Michel de Montaigne was aware of this when he penned the famous words "Old age sets more wrinkles on the mind than on the face".

He was talking of the metamorphosis that begins when life stops giving you things and begins taking them away.

Such insight, although penned four centuries ago, is arguably even more relevant today given that with the ageing of the population, dementia has emerged as a leading cause of death in both men and women.

Today's Baby Boomers, like the ancients before them, fear the loss of both mental and physical acuity that the passage of time brings more than death itself.

While our Victorian forebears adopted the Stoic slogan "memento mori" - remember death - as a reminder of the need to live life to the full, that does not mean they feared it.

Setting one generation against another in a bid to alter something that has been ever thus is neither productive nor wise. Picture Shutterstock

Tennyson put it well:

"The old order changeth, yielding place to new, And God fulfils himself in many ways, Lest one good custom should corrupt the world."

That said, it would be a rare individual who, as the clock winds down, their grasp grows feeble and their sight starts to dim, would not swap all of their envied supposed wealth and comfort to buy back a few of the decades that have slipped beyond their grasp.

The reality is, however, that despite all of its remarkable advances, this is a riddle medical science has been unable to solve. It has, in fact, achieved the opposite.

The parallel with the fate of Tithonus, the Trojan prince whose lover Eos (the dawn) asked Zeus to grant him eternal life when she should have asked for eternal youth, is stark.

Tithonus continued to age, albeit very slowly, and was eventually transformed into a cicada to mask his senility.

He would have been far better off if his life had been allowed to run its proper course as spelled out in the riddle of the Sphinx, who asked Oedipus what was the creature that walked on four legs in the morning, two legs at noon and three legs in the evening. The answer was humanity.

Babies crawl, adults walk on their own two feet and the aged are supported by a staff or cane. Or, as the preacher in the Old Testament said:

"To every thing there is a season ... A time to be born, and a time to die; a time to plant, and a time to pluck up that which is planted ... A time to get, and a time to lose; a time to keep, and a time to cast away."

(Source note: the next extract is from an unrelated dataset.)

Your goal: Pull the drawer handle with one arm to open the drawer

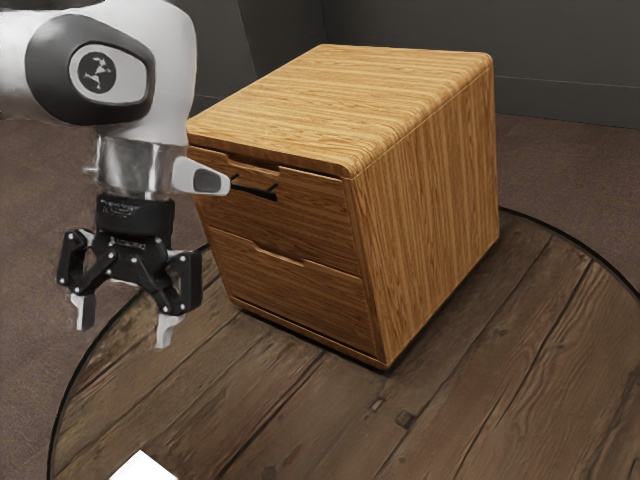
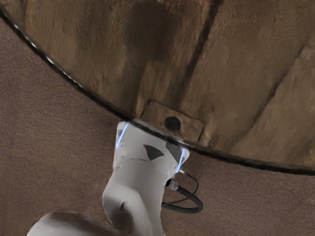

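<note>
A light wooden cabinet [image 1: 350,190] with two drawers stands on a dark round plank table [image 1: 480,390]. The upper drawer [image 1: 290,205] has a recessed handle slot [image 1: 252,187] along its top edge; the lower drawer [image 1: 285,280] has a similar notch. Both drawer fronts sit flush with the cabinet. My black gripper [image 1: 125,320] hangs open, pointing down, at the exterior view's left of the cabinet, below the level of the upper handle and apart from it. Nothing is between its fingers [image 1: 165,328].
The table's rim [image 2: 74,81] curves over brown carpet [image 2: 44,147], with my arm's white base [image 2: 145,162] mounted at the edge. A small white object [image 1: 142,467] lies at the table's near edge. Bare planks extend to the exterior view's right of the cabinet.
</note>
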Tool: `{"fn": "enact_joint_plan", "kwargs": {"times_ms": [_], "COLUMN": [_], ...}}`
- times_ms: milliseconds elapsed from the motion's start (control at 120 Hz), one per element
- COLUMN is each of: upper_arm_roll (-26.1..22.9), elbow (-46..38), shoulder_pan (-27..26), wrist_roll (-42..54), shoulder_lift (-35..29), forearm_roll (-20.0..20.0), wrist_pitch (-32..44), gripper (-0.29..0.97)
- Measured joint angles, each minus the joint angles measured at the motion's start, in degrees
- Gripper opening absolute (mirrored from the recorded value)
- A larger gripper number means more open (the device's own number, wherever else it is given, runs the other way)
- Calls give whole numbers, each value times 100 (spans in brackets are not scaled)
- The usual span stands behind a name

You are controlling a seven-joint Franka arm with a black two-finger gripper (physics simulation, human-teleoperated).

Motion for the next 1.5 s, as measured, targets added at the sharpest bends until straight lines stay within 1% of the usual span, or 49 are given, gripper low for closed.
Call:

Life runs its own race through a cycle as old as time, something Montaigne and the ancients whose wisdom he drew upon, knew well.

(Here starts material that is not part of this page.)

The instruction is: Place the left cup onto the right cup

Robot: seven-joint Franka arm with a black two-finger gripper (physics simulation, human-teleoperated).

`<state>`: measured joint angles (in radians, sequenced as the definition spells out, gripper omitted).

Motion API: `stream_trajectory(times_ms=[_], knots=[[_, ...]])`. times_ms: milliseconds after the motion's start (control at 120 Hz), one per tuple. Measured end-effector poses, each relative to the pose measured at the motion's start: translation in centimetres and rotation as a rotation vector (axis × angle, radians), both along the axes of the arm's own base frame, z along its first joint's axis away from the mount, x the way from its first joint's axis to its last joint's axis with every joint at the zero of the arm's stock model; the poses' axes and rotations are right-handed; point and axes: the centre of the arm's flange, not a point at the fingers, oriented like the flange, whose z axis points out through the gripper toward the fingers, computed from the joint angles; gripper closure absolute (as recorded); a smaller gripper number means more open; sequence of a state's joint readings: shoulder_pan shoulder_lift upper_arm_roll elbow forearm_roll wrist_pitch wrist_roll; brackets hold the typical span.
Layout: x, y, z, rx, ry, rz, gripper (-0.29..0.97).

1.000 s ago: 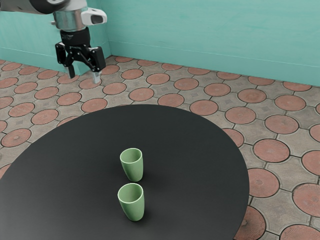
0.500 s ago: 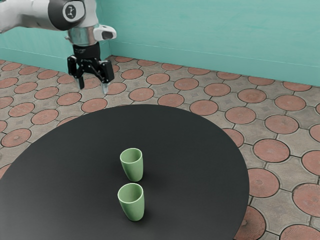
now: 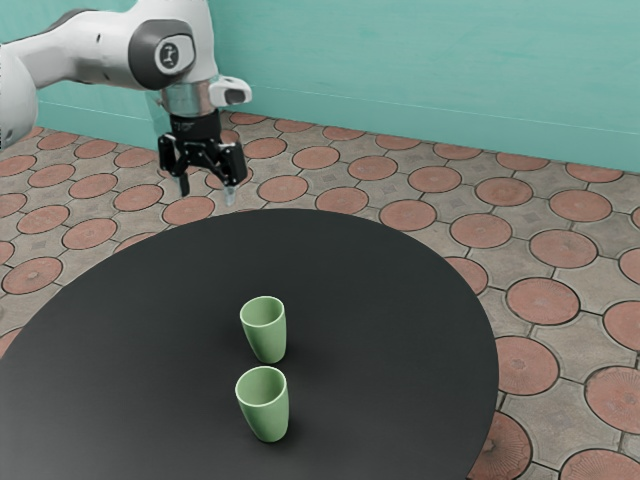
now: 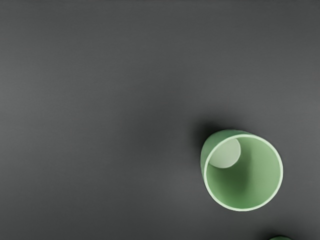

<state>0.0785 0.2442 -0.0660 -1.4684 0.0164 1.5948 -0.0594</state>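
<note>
As claw [image 3: 207, 194] gapes, cups [image 3: 263, 327] prob. apart, dark tbl [image 3: 400, 300]

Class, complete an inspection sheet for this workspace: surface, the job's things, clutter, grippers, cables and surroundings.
Surface: round black table, plain matt top.
Job's things: farther pale green tapered cup and nearer pale green tapered cup, both upright, empty, close together but apart, not stacked.
Clutter: nothing seen.
Grippers: black two-finger gripper raised high, clear of both cups, jaws open, holding nothing.
Cables: nothing seen.
Surroundings: teal wall; floor of reddish round tiles.
</note>
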Motion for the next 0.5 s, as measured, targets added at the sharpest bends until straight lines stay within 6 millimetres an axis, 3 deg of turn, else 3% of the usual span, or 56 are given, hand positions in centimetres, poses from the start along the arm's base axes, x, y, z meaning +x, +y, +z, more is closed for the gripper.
stream_trajectory(times_ms=[500], knots=[[0.1,-0.4,-3.1,-0.001,0.001,-0.005,0.0]])
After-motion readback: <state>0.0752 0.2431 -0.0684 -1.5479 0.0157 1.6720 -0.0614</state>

"My bodily state has run its course, each part in its due season. I have seen it in the herb, in the flower and in the fruit, and now I see it in decay... I bear my present infirmities much the more patiently because they are in season, and because they invoke a more kindly recollection of my past life".

It is what it is. Both the young and the old have their own respective burdens and rewards. Setting one generation against another in a bid to alter something that has been ever thus is neither productive nor wise.

To paraphrase Derryn Hinch, all of us get old if we are fortunate - but some of us get there first.